## ABOUT THIS TASK
Only the lines below between the ones containing "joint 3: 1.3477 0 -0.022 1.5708" and "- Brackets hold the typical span", inclusive, are to be reproduced, each exactly as it stands.

## PROVIDED MATERIAL

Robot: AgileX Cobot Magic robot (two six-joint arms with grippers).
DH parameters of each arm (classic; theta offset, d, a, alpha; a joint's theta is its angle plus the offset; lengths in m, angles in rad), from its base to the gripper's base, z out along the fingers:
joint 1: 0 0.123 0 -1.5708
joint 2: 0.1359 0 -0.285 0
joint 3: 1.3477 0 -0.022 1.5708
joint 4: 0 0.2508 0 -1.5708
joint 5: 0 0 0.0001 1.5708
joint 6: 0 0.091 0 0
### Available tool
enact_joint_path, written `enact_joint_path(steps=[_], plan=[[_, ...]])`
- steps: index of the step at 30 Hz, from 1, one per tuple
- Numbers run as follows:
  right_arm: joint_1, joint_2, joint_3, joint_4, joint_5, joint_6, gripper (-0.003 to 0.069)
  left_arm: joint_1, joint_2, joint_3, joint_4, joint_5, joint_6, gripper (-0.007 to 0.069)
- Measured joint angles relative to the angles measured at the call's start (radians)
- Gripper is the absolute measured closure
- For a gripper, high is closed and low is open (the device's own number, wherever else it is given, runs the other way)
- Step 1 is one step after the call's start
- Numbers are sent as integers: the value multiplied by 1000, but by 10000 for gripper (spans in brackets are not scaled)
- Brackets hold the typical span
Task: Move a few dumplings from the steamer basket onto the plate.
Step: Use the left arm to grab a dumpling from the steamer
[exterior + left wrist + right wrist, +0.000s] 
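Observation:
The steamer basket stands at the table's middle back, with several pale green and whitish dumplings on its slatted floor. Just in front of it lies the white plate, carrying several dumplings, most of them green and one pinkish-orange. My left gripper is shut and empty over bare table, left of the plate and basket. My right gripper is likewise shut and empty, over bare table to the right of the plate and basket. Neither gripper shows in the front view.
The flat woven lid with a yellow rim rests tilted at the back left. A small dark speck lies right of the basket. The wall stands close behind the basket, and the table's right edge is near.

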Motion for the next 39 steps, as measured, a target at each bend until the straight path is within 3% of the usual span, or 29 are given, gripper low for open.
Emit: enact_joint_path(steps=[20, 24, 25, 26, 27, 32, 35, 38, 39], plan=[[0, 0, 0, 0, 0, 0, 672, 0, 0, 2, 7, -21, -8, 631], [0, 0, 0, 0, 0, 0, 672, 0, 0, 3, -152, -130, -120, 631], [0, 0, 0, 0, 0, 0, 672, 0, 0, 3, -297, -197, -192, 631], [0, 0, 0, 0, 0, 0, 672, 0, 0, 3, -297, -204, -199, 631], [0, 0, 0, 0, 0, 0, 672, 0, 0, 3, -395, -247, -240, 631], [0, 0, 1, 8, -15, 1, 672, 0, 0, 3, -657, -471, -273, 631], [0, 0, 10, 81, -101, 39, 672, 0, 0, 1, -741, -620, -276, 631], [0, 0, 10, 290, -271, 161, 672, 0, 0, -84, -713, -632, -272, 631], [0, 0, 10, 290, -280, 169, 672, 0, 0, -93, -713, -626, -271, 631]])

## RESULT FOR THIS EXERCISE
joint 3: 1.3477 0 -0.022 1.5708
joint 4: 0 0.2508 0 -1.5708
joint 5: 0 0 0.0001 1.5708
joint 6: 0 0.091 0 0
### Available tool
enact_joint_path, written `enact_joint_path(steps=[_], plan=[[_, ...]])`
- steps: index of the step at 30 Hz, from 1, one per tuple
- Numbers run as follows:
  right_arm: joint_1, joint_2, joint_3, joint_4, joint_5, joint_6, gripper (-0.003 to 0.069)
  left_arm: joint_1, joint_2, joint_3, joint_4, joint_5, joint_6, gripper (-0.007 to 0.069)
- Measured joint angles relative to the angles measured at the call's start (radians)
- Gripper is the absolute measured closure
- For a gripper, high is closed and low is open (the device's own number, wherever else it is given, runs the other way)
- Step 1 is one step after the call's start
- Numbers are sent as integers: the value multiplied by 1000, but by 10000 for gripper (spans in brackets are not scaled)
- Brackets hold the typical span

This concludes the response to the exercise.